Luck was on Faolain’s side, and as her throat burned and she began to feel fatigued from the climb up the jagged path, she heard the musical rush of water spilling down the mountainside nearby. Faolain left the path she followed, leaping over tangled undergrowth and winding around the twisted trunks of stubborn mountain trees, until her hooves dropped into the shallow cleft of stone through which a narrow stream wound. She dipped her wounded muzzle into the cold creek and drank greedily, until she began to feel full and swollen with water. She might have drank herself sick if the crashing of hooves and familiar scent of the Ridge’s red guardian did not pull her attention away from the stream.

As she lifted her weathered face, crystalline droplets of water hanging from her lips and whiskers, her silver-haired companion broke through the undergrowth and halted. Faolain’s heart leapt, and she let out a soft nicker, stepping away from the creek and toward the painted woman.

“Rivaini,” Faolain croaked, her voice hardly more than a whisper. Her throat was soothed by the water, but she still felt the raw places where salt had weathered her away.

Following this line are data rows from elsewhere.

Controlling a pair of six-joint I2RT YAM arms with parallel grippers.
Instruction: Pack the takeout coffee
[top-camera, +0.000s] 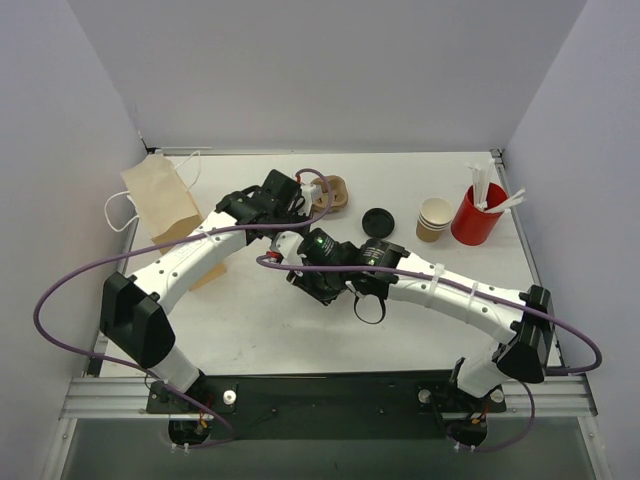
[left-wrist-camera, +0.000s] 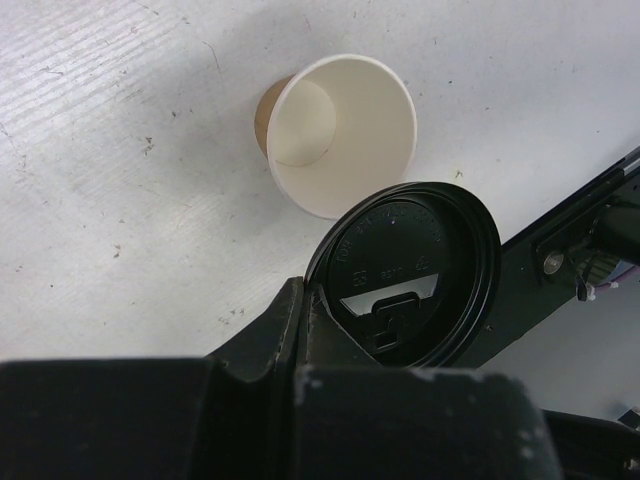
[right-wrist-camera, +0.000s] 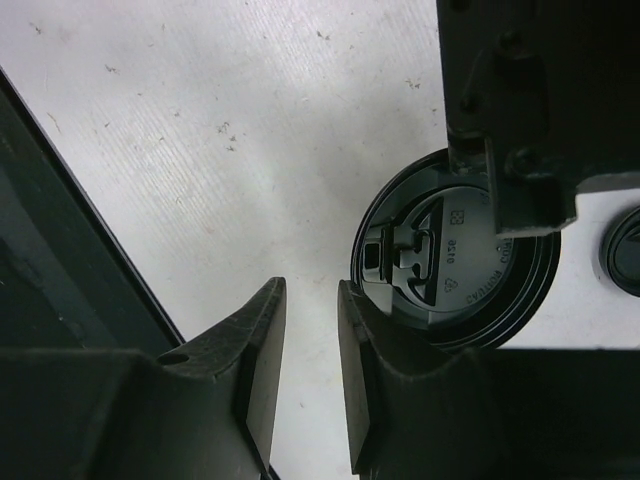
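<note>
A paper bag (top-camera: 160, 195) lies at the tabletop's (top-camera: 250, 330) far-left corner. The takeout cup (top-camera: 337, 192) lies on its side near the far edge's middle. To its right come a loose lid (top-camera: 378, 220), a cup stack (top-camera: 434, 219) and a stick-filled cup (top-camera: 478, 213) by the right edge.

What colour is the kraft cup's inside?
The kraft cup is white inside; the left wrist view shows it best.

We've got a paper cup (left-wrist-camera: 340, 135), matt tan outside, smooth white within; the black plastic lid (left-wrist-camera: 400, 260) shines glossy; the white counter (left-wrist-camera: 100, 200) looks matt, scuffed, faintly ridged.
</note>
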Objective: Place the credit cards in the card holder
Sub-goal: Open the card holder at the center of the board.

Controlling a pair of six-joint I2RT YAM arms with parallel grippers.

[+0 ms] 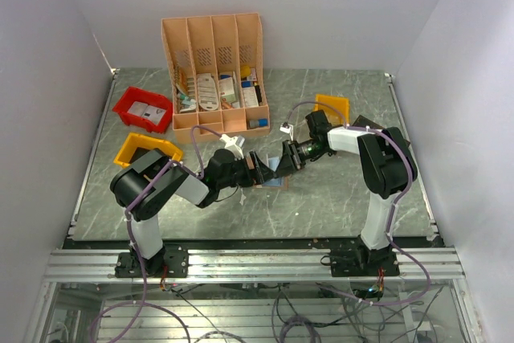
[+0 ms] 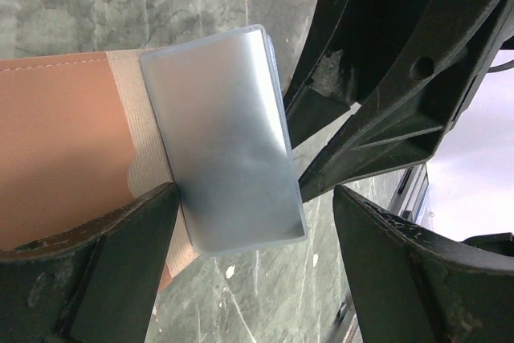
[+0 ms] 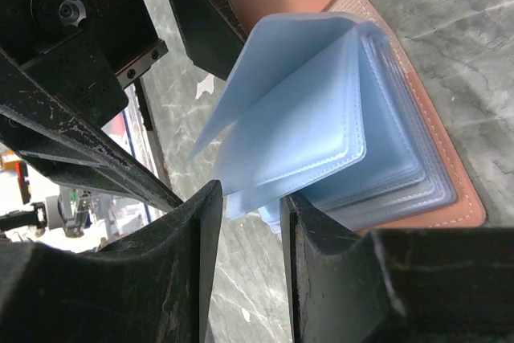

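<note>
The card holder (image 1: 271,177) lies open on the marble at the table's middle, tan-brown cover down, with its pale blue clear pocket leaves fanned upward. In the left wrist view one leaf (image 2: 221,134) stands up beside the brown cover (image 2: 56,142), between the wide-open fingers of my left gripper (image 2: 269,238). My right gripper (image 3: 250,222) has its jaws a narrow gap apart, with the lower edges of two lifted leaves (image 3: 297,126) at the fingertips and the stacked pockets (image 3: 401,166) behind. Both grippers (image 1: 259,170) (image 1: 279,161) meet over the holder. No loose credit card shows in either gripper.
A peach slotted organiser (image 1: 215,70) stands at the back. A red bin (image 1: 143,108) with a pale printed item and a yellow bin (image 1: 146,150) sit at the left. Another yellow bin (image 1: 332,108) and a dark object (image 1: 365,124) are behind the right arm.
</note>
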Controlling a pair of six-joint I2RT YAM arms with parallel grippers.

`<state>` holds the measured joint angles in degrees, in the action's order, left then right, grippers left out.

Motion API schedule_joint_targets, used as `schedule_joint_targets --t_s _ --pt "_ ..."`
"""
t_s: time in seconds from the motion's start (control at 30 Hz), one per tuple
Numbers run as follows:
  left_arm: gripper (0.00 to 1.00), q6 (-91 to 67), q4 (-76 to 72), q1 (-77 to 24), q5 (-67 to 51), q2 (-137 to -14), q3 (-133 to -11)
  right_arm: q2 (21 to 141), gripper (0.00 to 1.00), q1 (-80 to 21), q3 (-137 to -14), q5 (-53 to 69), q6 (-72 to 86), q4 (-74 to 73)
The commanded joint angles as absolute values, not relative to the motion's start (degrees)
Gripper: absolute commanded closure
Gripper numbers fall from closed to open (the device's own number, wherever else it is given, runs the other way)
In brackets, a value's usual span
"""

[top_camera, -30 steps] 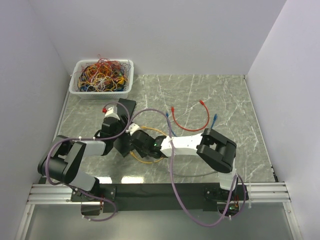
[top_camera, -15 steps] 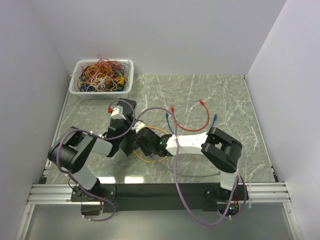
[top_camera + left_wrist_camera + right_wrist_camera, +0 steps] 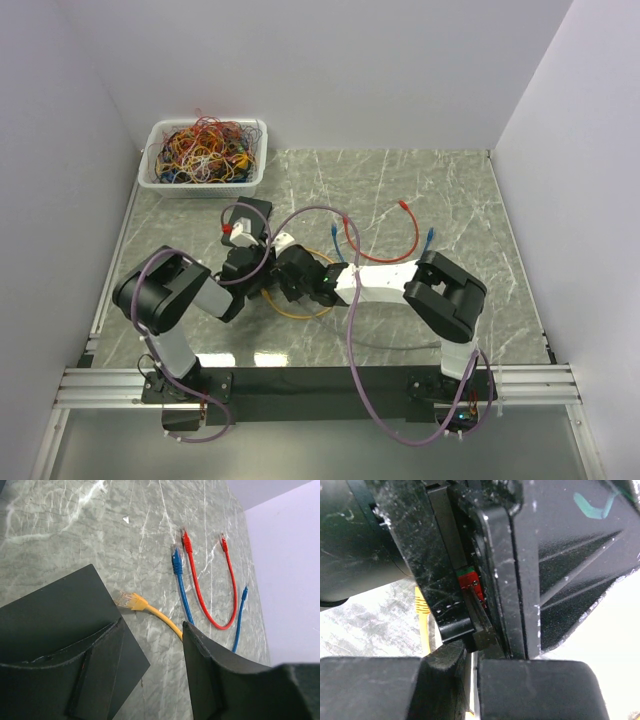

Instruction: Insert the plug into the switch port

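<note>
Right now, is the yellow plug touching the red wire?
Apart. In the left wrist view a blue cable and a clear gap lie between the yellow plug and the red wire.

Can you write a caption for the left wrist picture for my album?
Open left tool hovers over a yellow plug beside the black switch, red cable and blue cable nearby.

A yellow cable (image 3: 162, 620) ends in a clear plug (image 3: 126, 600), lying flat on the grey marbled table (image 3: 75, 530). The plug's tip meets the edge of the flat black switch (image 3: 55, 615) near one corner. Whether it sits inside a port cannot be told.
</note>
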<state>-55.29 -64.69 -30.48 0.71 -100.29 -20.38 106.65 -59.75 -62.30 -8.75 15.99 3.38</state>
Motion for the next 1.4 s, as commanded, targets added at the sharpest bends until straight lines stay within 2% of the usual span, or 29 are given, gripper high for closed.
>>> schedule_joint_targets --t_s 0.0,0.17,0.37,0.5,0.53,0.67,0.73,1.0,1.37 --pt "0.38 -55.5 -41.9 -35.1 -9.1 -103.3 -14.9 105.2 1.0 -54.9 -65.9 -15.3 15.1 22.9" --pt "0.32 -55.4 -38.2 -35.4 -8.6 -99.5 -16.5 106.4 1.0 -54.9 -61.1 -15.0 17.0 25.0" --pt "0.26 -56.6 -35.5 -35.9 -7.8 -94.6 -16.8 108.4 0.99 -55.1 -61.5 -15.2 17.8 25.1" --pt "0.15 -56.0 -26.5 -35.9 -3.6 -88.1 -19.0 108.5 0.98 -55.1 -60.8 -15.4 17.8 25.4" --pt "0.13 -55.7 -23.1 -35.9 -2.9 -85.5 -20.3 108.6 0.97 -55.0 -60.6 -15.3 17.8 25.3" --pt "0.04 -54.8 -14.2 -35.8 -0.2 -80.6 -24.4 108.9 0.81 -55.5 -60.0 -14.9 17.8 25.0" --pt "0.03 -54.0 -10.4 -35.4 2.7 -79.6 -27.1 109.2 0.8 -55.6 -59.9 -14.7 17.8 24.9" --pt "0.02 -49.5 -3.3 -27.9 1.8 -79.5 -34.0 111.0 0.79 -57.3 -60.1 -14.7 18.4 23.9" --pt "0.03 -43.5 1.2 -17.7 0.6 -87.0 -42.4 112.2 0.81 -58.0 -60.0 -14.7 19.8 22.2"
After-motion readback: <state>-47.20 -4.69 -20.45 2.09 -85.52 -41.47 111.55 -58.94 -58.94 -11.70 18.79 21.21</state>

Something happened. Fae, tell me what happened.

Rivaini’s approach was tentative, cautious, but Faolain met her without hesitation. The angry wound on her muzzle stung when she pressed it against her lover’s whiskered nose, but she leaned into it, drowning out the scent of Luthien and seawater that remained stubbornly in her sinuses with the familiar scent of Rivaini.

But she couldn’t lose herself entirely, not yet. She pulled back just enough to look Rivaini in the face. “Nyimara had a child with Cullen,” she began soberly. The relief she had felt when everything was over, the guilty dread of what had happened, mixed together again in a hurricane of emotions. It had taken a long time for Faolain to understand what she needed to do, and she had built up impregnable walls around herself to be able to carry out the task. It hadn’t been difficult, not really, once she actually left Atlantis to do it. Realizing the necessity had been a struggle, but looking back it seemed so obvious. The offspring of two of the Islands’ most cruel individuals, both of whom had it out for the Ridge for reasons Faolain still could not understand, could not be allowed to exist.

The risks were just too great.

“I killed him,” she continued. “I had to do something. I couldn’t sit around and wait for him to follow in their footsteps. But… it doesn’t matter, but it was an accident. It wasn’t the resolution I intended, but I have to live with it anyway. I am not proud.”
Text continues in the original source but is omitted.